National Research Centre for the Working Environment, Copenhagen, Denmark.
Scand J Public Health. 2010 Feb;38(3 Suppl):90-105. doi: 10.1177/1403494809352533.
To evaluate the construct validity of the Copenhagen Psychosocial Questionnaire II (COPSOQ II) by means of tests for differential item functioning (DIF) and differential item effect (DIE).
We used a Danish general population postal survey (n = 4,732 with 3,517 wage earners) with a one-year register based follow up for long-term sickness absence.
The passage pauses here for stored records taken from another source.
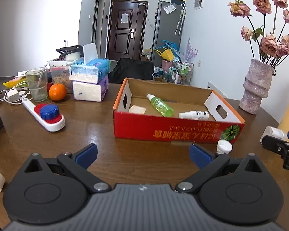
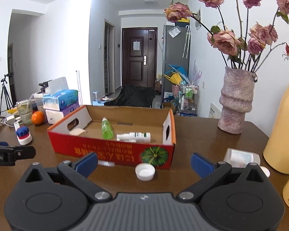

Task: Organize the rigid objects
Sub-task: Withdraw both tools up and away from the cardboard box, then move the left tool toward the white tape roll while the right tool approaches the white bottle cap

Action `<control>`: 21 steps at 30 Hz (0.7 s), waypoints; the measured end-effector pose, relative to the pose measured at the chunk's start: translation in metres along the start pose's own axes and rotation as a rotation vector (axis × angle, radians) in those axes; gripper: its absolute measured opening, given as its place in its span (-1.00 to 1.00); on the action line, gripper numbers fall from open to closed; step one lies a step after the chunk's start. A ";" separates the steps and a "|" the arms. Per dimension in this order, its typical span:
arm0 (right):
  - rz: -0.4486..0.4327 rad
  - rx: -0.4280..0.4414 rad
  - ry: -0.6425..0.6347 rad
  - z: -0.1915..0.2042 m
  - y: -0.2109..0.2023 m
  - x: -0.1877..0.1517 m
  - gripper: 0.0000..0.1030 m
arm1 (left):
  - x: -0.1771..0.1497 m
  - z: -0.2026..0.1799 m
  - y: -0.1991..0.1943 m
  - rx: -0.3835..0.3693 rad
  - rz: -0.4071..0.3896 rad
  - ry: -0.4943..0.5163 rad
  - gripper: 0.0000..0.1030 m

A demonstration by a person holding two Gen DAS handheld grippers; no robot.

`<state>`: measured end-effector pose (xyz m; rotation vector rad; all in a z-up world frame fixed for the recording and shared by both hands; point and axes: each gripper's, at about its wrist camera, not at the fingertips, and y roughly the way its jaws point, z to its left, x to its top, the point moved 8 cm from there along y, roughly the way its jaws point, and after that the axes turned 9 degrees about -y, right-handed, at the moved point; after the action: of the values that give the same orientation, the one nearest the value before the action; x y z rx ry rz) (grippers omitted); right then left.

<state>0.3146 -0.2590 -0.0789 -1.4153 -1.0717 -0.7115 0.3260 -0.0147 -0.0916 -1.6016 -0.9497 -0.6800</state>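
A red cardboard box (image 1: 163, 132) (image 2: 98, 150) stands open on the brown table. Inside lie a green spray bottle (image 1: 160, 105) (image 2: 106, 129), a white spray bottle (image 1: 194, 115) (image 2: 134, 136) and a pale square pad (image 1: 137, 109) (image 2: 77, 131). A white cap (image 1: 224, 146) (image 2: 145, 171) rests on the table in front of the box. My left gripper (image 1: 142, 155) is open and holds nothing, just short of the box. My right gripper (image 2: 143, 162) is open too, with the cap between its fingers' line. A clear lying bottle (image 2: 240, 156) (image 1: 273, 133) is at the right.
A white and red holder with a blue lid (image 1: 48, 113) (image 2: 23, 134) lies left. Beyond it stand an orange (image 1: 57, 92), a glass (image 1: 37, 84) and tissue packs (image 1: 90, 80). A vase of dried roses (image 1: 257, 88) (image 2: 236, 100) and a yellow flask (image 2: 283, 130) stand right.
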 end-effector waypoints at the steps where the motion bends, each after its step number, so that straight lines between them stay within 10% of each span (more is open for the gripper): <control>1: 0.003 -0.003 -0.001 -0.001 -0.003 -0.003 1.00 | -0.003 0.001 -0.002 0.000 0.000 -0.001 1.00; 21: 0.047 -0.057 0.027 -0.003 -0.042 -0.057 1.00 | -0.038 0.016 -0.026 0.005 -0.005 0.016 1.00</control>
<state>0.2544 -0.2768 -0.1116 -1.4711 -1.0004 -0.7305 0.2831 -0.0059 -0.1133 -1.5877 -0.9432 -0.6922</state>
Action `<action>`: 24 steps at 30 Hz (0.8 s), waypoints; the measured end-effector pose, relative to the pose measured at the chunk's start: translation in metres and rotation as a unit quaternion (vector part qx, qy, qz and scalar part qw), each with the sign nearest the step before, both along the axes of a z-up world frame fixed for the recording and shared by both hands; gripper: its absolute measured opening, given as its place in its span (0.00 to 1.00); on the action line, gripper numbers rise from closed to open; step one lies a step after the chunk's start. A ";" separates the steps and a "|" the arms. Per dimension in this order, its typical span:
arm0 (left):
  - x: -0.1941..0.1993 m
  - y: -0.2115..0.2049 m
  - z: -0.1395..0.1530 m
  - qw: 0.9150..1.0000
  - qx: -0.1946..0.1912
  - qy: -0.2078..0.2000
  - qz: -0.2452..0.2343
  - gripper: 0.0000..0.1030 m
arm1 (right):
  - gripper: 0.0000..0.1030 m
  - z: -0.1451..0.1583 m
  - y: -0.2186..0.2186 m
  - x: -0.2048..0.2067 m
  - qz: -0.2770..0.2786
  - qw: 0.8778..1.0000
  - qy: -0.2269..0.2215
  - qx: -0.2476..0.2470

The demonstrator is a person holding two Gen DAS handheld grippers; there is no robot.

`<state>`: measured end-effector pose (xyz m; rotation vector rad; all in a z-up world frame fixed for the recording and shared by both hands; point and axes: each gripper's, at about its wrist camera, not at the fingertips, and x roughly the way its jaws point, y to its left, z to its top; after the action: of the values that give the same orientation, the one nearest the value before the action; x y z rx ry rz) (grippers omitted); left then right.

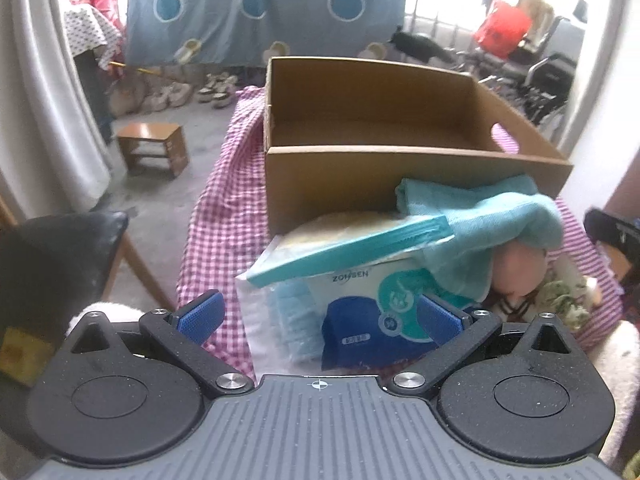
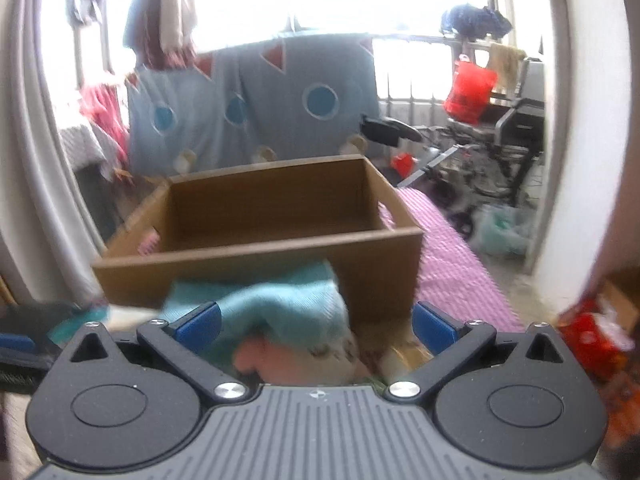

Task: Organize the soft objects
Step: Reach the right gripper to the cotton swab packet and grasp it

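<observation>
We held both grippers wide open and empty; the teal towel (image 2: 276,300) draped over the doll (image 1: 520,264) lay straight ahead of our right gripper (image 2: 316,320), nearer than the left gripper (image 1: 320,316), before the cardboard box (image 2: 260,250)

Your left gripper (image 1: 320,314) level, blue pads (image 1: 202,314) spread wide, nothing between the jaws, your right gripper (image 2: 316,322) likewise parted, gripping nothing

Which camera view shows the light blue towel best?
The left wrist view: the light blue towel lies draped over the pile before the cardboard box, mostly sharp. The right wrist view shows it close, blurred and partly cut off.
</observation>
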<state>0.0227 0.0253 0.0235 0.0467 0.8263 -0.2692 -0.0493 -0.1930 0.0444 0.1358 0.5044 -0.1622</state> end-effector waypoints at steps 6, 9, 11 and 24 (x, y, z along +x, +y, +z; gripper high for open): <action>-0.002 0.027 0.004 0.999 -0.038 -0.027 -0.020 0.99 | 1.00 0.010 -0.007 0.006 0.078 0.990 -0.047 0.105; -0.006 0.041 0.008 0.996 -0.028 -0.078 -0.015 0.99 | 1.00 0.019 -0.001 0.007 0.129 0.982 -0.074 0.121; -0.007 0.045 0.009 0.994 -0.005 -0.104 -0.017 0.98 | 0.96 0.023 0.007 0.012 0.157 0.977 -0.079 0.118; 0.013 0.094 -0.020 0.990 -0.137 0.012 -0.032 0.76 | 0.62 -0.004 0.018 0.061 0.230 0.942 0.065 0.237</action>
<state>0.0355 0.1195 0.0036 -0.1879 0.8068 -0.4417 0.0115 -0.1753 0.0399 0.4753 0.6886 0.4168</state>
DIF was evaluated against age, gender, education, social class, public/private sector employment, and job type using ordinal logistic regression. DIE was evaluated against job satisfaction and self-rated health (using ordinal logistic regression), against depressive symptoms, burnout, and stress (using multiple linear regression), and against long-term sick leave (using a proportional hazards model). We used a cross-validation approach to counter the risk of significant results due to multiple testing.
Out of 1,052 tests, we found 599 significant instances of DIF/DIE, 69 of which showed both practical and statistical significance across two independent samples. Most DIF occurred for job type (in 20 cases), while we found little DIF for age, gender, education, social class and sector. DIE seemed to pertain to particular items, which showed DIE in the same direction for several outcome variables.
The results allowed a preliminary identification of items that have a positive impact on construct validity and items that have negative impact on construct validity. These results can be used to develop better shortform measures and to improve the conceptual framework, items and scales of the COPSOQ II.
We conclude that tests of DIF and DIE are useful for evaluating construct validity.
通过测试差异项目功能(DIF)和差异项目效应(DIE),评估哥本哈根心理社会问卷 II(COPSOQ II)的结构效度。
我们使用了丹麦一般人群的邮寄调查(n=4732,其中3517 人为工薪阶层),并对其进行了为期一年的基于登记的长期病假随访。使用有序逻辑回归对 DIF 进行评估,评估因素包括年龄、性别、教育、社会阶层、公共/私营部门就业和工作类型。使用有序逻辑回归评估 DIE 与工作满意度和自评健康状况(使用有序逻辑回归)、与抑郁症状、倦怠和压力(使用多元线性回归)以及与长期病假(使用比例风险模型)的关系。我们使用交叉验证方法来防止由于多次测试而导致的显著结果的风险。
在 1052 次测试中,我们发现了 599 次显著的 DIF/DIE 实例,其中 69 次在两个独立样本中表现出实际和统计学意义。大多数 DIF 发生在工作类型上(20 例),而我们发现年龄、性别、教育、社会阶层和部门的 DIF 很少。DIE 似乎与特定项目有关,这些项目在几个结果变量中表现出相同方向的 DIE。
结果初步确定了对结构效度有积极影响的项目和对结构效度有负面影响的项目。这些结果可用于开发更好的短式测量方法,并改进 COPSOQ II 的概念框架、项目和量表。
我们得出结论,DIF 和 DIE 的测试对于评估结构效度是有用的。